From: Leon Romanovsky <leonro@xxxxxxxxxxxx>
There is a chance that device will be removed during device query
operations and it will cause to kernel panic in the flows which
doesn't hold lists_rwsem semaphore.
Fixes: e5c9469efcb1 ("RDMA/netlink: Add nldev device doit implementation")
Fixes: c3f66f7b0052 ("RDMA/netlink: Implement nldev port doit callback")
Fixes: 7d02f605f0dc ("RDMA/netlink: Add nldev port dumpit implementation")

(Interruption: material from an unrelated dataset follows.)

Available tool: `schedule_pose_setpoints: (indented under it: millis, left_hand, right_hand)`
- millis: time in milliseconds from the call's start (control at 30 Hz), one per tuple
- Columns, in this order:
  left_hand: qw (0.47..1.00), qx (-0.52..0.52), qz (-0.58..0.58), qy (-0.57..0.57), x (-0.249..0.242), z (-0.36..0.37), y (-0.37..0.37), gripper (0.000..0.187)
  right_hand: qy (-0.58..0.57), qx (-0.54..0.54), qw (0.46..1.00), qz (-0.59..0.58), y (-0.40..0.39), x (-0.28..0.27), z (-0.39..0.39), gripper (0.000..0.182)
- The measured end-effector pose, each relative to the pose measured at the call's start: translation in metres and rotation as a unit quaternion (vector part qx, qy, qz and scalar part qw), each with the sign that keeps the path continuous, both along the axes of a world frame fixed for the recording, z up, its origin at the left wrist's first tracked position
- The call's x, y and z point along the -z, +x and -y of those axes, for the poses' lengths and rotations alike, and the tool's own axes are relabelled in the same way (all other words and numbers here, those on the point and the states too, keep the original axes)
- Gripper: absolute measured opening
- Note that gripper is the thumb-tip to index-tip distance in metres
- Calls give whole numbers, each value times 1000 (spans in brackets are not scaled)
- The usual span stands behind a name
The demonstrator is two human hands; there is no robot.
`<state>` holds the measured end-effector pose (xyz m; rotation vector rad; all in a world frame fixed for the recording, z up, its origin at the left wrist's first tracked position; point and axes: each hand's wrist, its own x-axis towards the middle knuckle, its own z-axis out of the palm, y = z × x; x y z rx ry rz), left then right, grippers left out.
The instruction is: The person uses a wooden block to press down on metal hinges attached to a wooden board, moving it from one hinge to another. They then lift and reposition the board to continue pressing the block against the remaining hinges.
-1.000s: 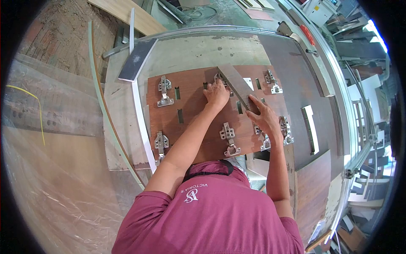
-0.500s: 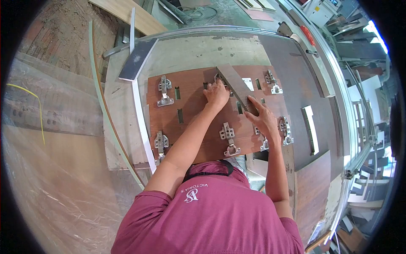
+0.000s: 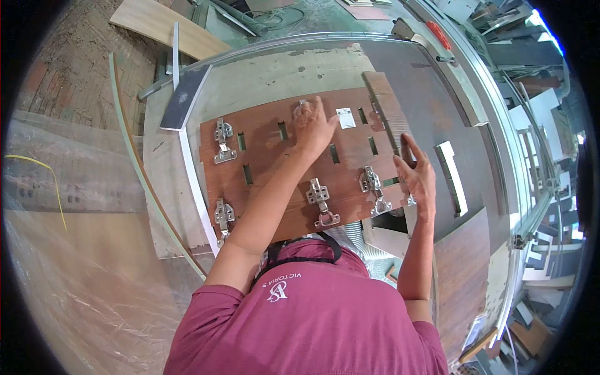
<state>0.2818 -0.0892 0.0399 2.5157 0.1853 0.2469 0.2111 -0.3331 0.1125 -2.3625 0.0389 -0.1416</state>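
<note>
A reddish-brown board with several slots lies on the work table. Metal hinges stand on it, among them one at its upper left and one near its front edge. My left hand is spread over a hinge at the board's upper middle, mostly covering it. At the right, my right hand holds the near end of a narrow brown wood piece, thumb and fingers around it. This piece lies over the board's right end. A white label sits between the hands.
A white-edged strip lies to the right on the dark surface. A dark panel and a long white strip are at the left. A metal rail runs along the far edge, with a red-handled object at the upper right.
The narrow wood piece has swung and moved right, from the board's middle to its right end, with my right hand. My left hand has opened. The view has shifted slightly.
</note>
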Motion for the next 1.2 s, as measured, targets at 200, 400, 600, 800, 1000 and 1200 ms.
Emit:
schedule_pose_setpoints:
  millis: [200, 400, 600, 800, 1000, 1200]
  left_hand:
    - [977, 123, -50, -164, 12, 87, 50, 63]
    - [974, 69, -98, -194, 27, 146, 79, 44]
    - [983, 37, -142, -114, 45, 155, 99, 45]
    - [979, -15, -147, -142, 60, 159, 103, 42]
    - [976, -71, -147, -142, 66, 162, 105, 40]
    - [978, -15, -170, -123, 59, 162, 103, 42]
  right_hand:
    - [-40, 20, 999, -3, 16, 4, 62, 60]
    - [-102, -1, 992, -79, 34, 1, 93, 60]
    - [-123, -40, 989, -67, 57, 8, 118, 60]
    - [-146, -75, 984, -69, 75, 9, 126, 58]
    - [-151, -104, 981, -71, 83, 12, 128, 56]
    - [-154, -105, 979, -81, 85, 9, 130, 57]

Reviewed-by: Mark Bloch <markb@xxxxxxxxxxxx>
Signed-off-by: Leon Romanovsky <leonro@xxxxxxxxxxxx>
---
drivers/infiniband/core/core_priv.h | 1 -
drivers/infiniband/core/device.c | 5 ++-
drivers/infiniband/core/nldev.c | 62 +++++++++++++++++++++++--------------
3 files changed, 42 insertions(+), 26 deletions(-)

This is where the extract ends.